Basically it's just a wrapper around the existing token embedder which returns all of the embeddings (they will be a list of size N of (batch_size, sentence_length, lm_dim) tensors). Does that clear things up for you?

Alaska47 commented 5 years ago

Thanks for the quick response.

I ended up coming to that same conclusion after reading this issue. Should I also disable dropout when I'm training my model? Specifically, the problem I'm doing is named entity recognition. I'm using ELMo embeddings on top of a biLSTM CRF (using code from https://github.com/Hironsan/anago). When I'm training the model, should I get the embeddings using .eval() or should I get the embeddings non-deterministically? Along the same lines, what is the benefit of enabling dropout to get non-deterministic embeddings when training? Wouldn't I want the embeddings to remain the same throughout epochs as to not confuse the network?
You are correct, it was a typo :)
What exactly is the difference between averaged_embeddings and lm_embeddings? So the averaged embeddings seems to be a tensor of size (sentence_length, 1024). Is all_embeddings just a list of size N of the outputs from each layer in the transformer? Additionally, how is the biLSTM implementation of ELMo getting the embeddings (is it doing a weighted average of the CNN and 2 LSTMs or is it just returning one of the layers' output)?

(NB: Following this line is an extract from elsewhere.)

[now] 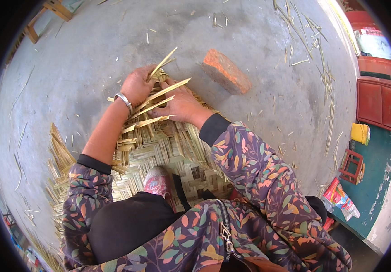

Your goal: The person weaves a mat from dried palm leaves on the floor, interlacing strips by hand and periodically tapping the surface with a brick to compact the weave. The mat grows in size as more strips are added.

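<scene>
A woven mat [152, 156] of pale, flat plant strips, likely split bamboo or reed, spreads in front of me with its far corner raised in my hands. My left hand [136, 86], a silver bangle at its wrist, is closed around strips at that corner. Close beside it, my right hand [182, 104] grips the mat's edge, its thumb and fingers partly covered by loose strips [159, 97] that stick out between the hands. My shoe [157, 181] rests on the weave.
An orange-red brick [227, 71] lies on the grey concrete floor [259, 41] beyond my right hand. Strip scraps [329, 81] litter the floor. At the right are a red padded seat [381, 102], a yellow container [360, 133] and a red frame [351, 164]. Wooden legs [57, 10] stand far left.
</scene>
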`<action>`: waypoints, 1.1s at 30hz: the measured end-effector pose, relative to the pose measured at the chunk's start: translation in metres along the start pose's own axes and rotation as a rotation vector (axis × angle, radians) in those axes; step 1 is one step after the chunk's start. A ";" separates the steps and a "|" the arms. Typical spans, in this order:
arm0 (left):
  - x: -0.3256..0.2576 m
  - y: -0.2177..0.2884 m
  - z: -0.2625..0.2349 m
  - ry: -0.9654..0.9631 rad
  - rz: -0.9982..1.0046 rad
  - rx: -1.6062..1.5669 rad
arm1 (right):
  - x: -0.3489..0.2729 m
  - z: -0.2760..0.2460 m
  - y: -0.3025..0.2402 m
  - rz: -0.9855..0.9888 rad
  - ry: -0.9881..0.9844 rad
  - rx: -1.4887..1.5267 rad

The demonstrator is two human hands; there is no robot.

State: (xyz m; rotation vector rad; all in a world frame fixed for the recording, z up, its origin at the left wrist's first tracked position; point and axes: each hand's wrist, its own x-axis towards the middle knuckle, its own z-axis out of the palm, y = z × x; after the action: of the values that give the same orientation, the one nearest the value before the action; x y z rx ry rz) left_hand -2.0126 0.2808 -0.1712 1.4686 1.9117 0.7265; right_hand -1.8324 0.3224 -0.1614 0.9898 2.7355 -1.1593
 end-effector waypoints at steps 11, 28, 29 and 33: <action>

Other than that, thanks for the help! I'm just getting started with ELMo and your library and code has been very helpful in understanding it.

DeNeutoy commented 5 years ago

You might want to look at the allennlp tutoral here: https://allennlp.org/tutorials

and the training configurations here: https://github.com/allenai/allennlp/blob/master/training_config/ner_elmo.jsonnet

for NER within allennlp, as you'll find the integration with elmo a lot easier. During training, you probably want to leave the dropout on, assuming that you are regenerating the elmo embeddings every epoch. Dropout is a form of regularisation - you can read about it in the original paper.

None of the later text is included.